What this task involves
The answer must consist of every line below that holds the word "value".
··· Records for processing ···
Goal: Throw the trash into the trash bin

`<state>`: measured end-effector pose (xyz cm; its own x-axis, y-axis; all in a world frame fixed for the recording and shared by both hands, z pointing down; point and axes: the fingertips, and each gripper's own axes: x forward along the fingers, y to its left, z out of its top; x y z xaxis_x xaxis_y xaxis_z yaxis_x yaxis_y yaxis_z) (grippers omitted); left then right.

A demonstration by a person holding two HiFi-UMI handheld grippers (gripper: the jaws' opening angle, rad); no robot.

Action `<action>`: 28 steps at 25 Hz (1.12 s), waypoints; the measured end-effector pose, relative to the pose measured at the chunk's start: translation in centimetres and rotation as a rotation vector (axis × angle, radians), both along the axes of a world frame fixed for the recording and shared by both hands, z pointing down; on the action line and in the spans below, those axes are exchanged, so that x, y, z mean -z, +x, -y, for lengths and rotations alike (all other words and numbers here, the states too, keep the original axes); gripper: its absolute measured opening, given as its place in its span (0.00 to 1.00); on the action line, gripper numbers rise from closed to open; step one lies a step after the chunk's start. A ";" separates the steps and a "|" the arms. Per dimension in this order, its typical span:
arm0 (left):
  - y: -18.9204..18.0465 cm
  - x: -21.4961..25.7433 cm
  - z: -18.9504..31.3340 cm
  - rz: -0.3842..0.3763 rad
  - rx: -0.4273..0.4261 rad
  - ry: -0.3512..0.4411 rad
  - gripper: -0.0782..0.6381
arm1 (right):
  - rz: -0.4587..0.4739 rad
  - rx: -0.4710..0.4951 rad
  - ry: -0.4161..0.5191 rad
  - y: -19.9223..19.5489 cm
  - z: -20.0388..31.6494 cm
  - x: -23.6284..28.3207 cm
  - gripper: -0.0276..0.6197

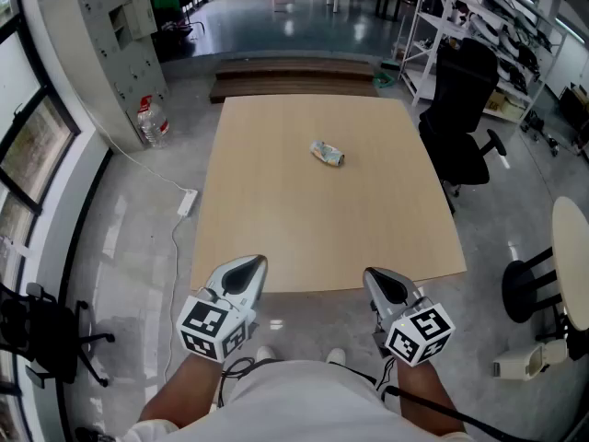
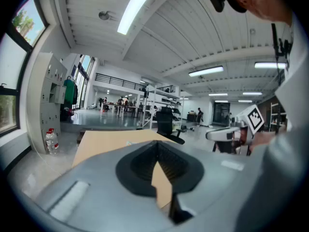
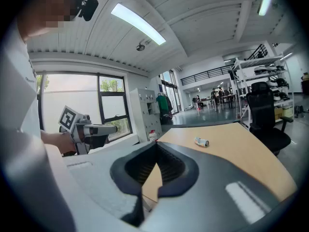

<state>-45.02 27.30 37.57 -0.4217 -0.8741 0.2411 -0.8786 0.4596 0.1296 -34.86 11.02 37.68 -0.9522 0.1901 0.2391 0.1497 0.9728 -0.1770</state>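
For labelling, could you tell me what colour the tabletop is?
The tabletop is light tan wood, best in the head view.

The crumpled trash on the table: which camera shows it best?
The head view: it looks down on the crumpled trash, seen whole against the table. The right gripper view shows it small and side-on, far up the tabletop. The left gripper view gives at most a faint speck.
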 end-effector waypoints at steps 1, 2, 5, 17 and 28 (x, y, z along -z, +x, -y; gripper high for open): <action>-0.2 -0.1 0.0 -0.004 0.003 0.000 0.12 | -0.001 -0.003 0.002 -0.1 0.2 0.0 0.04; -0.3 -0.2 -0.1 -0.007 0.006 0.000 0.12 | -0.002 -0.007 0.003 -0.1 0.4 0.0 0.04; -0.5 -0.2 -0.1 -0.004 0.007 -0.001 0.12 | -0.003 -0.015 0.007 -0.1 0.9 -0.1 0.05; 0.7 -1.1 0.1 -0.011 -0.046 -0.020 0.12 | 0.069 -0.026 -0.011 0.0 -0.5 1.1 0.05; -0.2 -1.0 -2.2 0.003 -0.052 -0.009 0.12 | 0.032 -0.016 0.008 -0.8 -3.0 0.4 0.05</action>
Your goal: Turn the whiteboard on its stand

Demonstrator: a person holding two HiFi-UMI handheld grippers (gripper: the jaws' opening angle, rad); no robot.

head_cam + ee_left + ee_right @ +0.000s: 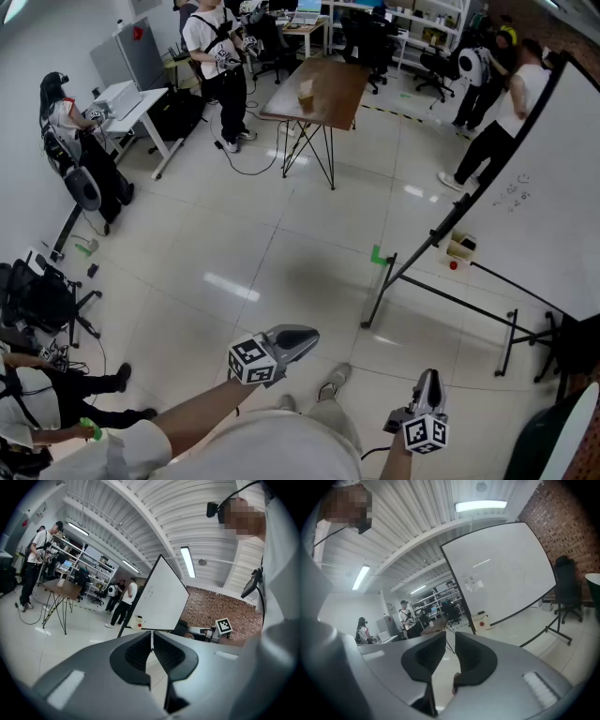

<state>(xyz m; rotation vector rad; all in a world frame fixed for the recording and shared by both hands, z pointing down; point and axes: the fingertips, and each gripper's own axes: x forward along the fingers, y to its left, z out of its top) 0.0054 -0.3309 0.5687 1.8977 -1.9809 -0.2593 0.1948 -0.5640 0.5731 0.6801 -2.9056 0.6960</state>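
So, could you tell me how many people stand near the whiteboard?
2. A person in a white shirt is beside the whiteboard; a second person stands just left of them in the head view. The board may hide others.

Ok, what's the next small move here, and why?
Probably step closer to the whiteboard: it sits on its stand ahead to the right, while the left gripper and right gripper are empty and well short of it.

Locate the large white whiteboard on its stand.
Head view: the large white whiteboard stands at the far right, beyond the right gripper, right of the brown wooden table.
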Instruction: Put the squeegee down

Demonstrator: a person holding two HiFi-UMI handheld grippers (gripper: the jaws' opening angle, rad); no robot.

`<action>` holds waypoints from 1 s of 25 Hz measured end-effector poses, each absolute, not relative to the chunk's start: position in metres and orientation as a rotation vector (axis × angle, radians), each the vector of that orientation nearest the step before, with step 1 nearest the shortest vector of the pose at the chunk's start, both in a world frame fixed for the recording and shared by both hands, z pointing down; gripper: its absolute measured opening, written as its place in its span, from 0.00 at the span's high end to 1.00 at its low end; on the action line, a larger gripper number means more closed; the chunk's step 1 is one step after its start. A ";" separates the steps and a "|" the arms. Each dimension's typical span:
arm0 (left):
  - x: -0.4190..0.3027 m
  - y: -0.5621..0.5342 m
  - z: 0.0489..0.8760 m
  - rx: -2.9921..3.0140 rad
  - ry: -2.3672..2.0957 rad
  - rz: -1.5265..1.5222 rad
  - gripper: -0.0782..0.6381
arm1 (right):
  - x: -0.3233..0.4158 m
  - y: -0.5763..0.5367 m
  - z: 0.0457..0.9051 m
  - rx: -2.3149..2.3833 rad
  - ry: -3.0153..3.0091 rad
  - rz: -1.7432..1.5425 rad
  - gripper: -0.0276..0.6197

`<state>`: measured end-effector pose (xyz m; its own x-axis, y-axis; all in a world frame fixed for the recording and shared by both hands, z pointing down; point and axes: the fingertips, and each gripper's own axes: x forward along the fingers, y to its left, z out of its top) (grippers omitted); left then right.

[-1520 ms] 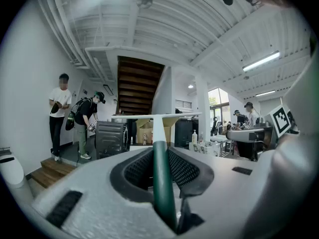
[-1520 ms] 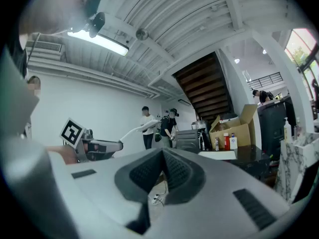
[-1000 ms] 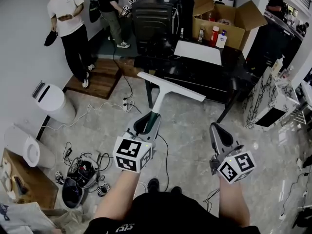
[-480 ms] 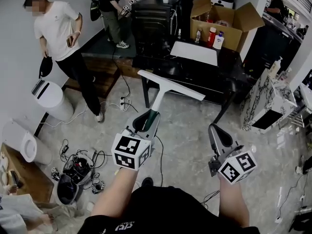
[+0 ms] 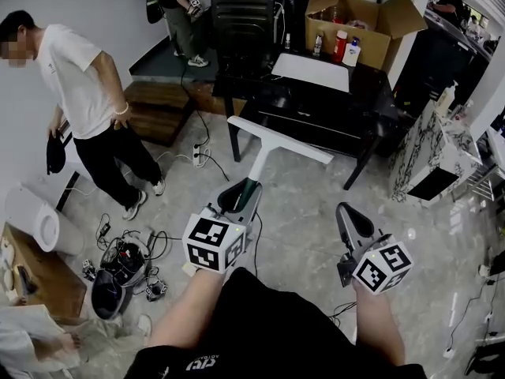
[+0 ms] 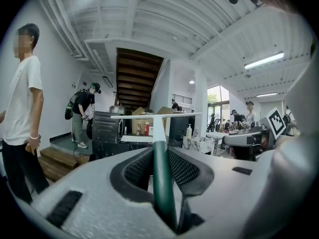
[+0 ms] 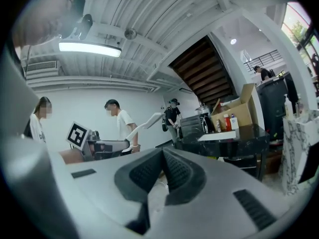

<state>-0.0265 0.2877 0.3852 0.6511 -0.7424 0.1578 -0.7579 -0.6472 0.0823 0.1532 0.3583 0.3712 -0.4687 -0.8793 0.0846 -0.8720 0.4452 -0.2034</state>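
Looking down in the head view, the left tongs [image 5: 235, 201] hold the squeegee [image 5: 268, 139] above the floor, blade at twelve o'clock, short of the black worktop [image 5: 339, 105]. The right tongs [image 5: 353, 221] sit at three o'clock. The left gripper view shows them clamped on the green handle. The right gripper view shows jaws together, empty.
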 end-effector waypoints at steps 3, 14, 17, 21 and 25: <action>-0.025 0.287 0.395 2.705 -1.252 0.181 0.75 | 0.158 0.359 0.382 -1.600 2.635 -0.387 0.95; -0.028 0.229 0.390 2.727 -1.258 0.150 0.75 | 0.157 0.303 0.373 -1.594 2.636 -0.358 0.95; -0.032 0.198 0.390 2.725 -1.255 0.138 0.75 | 0.154 0.271 0.371 -1.602 2.636 -0.358 0.95; -0.039 0.146 0.389 2.723 -1.263 0.135 0.75 | 0.143 0.216 0.374 -1.588 2.660 -0.372 0.95; -0.038 0.090 0.387 2.734 -1.242 0.153 0.75 | 0.133 0.162 0.374 -1.581 2.667 -0.385 0.95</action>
<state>-0.0384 0.0904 0.3874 0.6551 -0.7410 0.1474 -0.7546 -0.6512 0.0801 0.1334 0.1616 0.3739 -0.4874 -0.8662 0.1098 -0.8619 0.4572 -0.2194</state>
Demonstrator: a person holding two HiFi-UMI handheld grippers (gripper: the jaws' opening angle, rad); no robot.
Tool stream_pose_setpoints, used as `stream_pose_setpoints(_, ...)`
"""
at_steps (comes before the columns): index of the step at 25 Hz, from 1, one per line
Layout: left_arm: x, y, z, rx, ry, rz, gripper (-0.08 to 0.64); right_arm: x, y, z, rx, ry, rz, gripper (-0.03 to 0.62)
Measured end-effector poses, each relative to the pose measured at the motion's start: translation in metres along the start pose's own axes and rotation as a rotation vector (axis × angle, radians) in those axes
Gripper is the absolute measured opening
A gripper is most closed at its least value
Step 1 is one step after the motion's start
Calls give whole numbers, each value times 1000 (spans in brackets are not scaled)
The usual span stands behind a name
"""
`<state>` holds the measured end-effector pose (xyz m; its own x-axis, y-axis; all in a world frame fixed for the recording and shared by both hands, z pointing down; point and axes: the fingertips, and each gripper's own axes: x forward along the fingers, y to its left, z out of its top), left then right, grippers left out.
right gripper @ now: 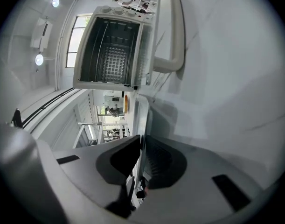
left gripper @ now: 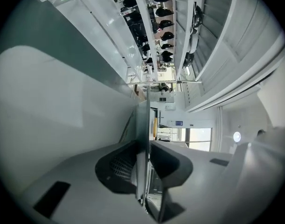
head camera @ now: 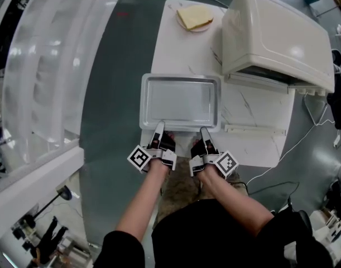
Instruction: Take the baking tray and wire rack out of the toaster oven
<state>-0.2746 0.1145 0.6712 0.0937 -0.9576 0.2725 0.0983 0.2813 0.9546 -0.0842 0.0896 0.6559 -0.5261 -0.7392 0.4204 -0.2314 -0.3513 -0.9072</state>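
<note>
the shallow rectangular silver metal baking tray (head camera: 180, 77) lies level, long axis crosswise to the person, its near long rim clamped by the left hand-held gripper (head camera: 159, 129) and right hand-held gripper (head camera: 203, 132).

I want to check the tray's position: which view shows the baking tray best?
Head view: it shows the whole baking tray from above. Both gripper views show only its thin rim, edge-on between the jaws.

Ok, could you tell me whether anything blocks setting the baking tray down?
Nothing visible does. The left gripper and right gripper hold the baking tray over the table; the bread plate lies beyond it, the toaster oven beside it.
</note>
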Motion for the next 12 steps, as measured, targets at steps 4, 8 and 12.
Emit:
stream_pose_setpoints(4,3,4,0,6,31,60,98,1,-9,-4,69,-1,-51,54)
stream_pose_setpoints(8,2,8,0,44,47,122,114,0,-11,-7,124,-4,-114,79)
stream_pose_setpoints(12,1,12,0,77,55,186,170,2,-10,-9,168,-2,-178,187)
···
Your response
A gripper is most closed at its least value
Calls give whole numbers, each value times 1000 (spans in brackets are not scaled)

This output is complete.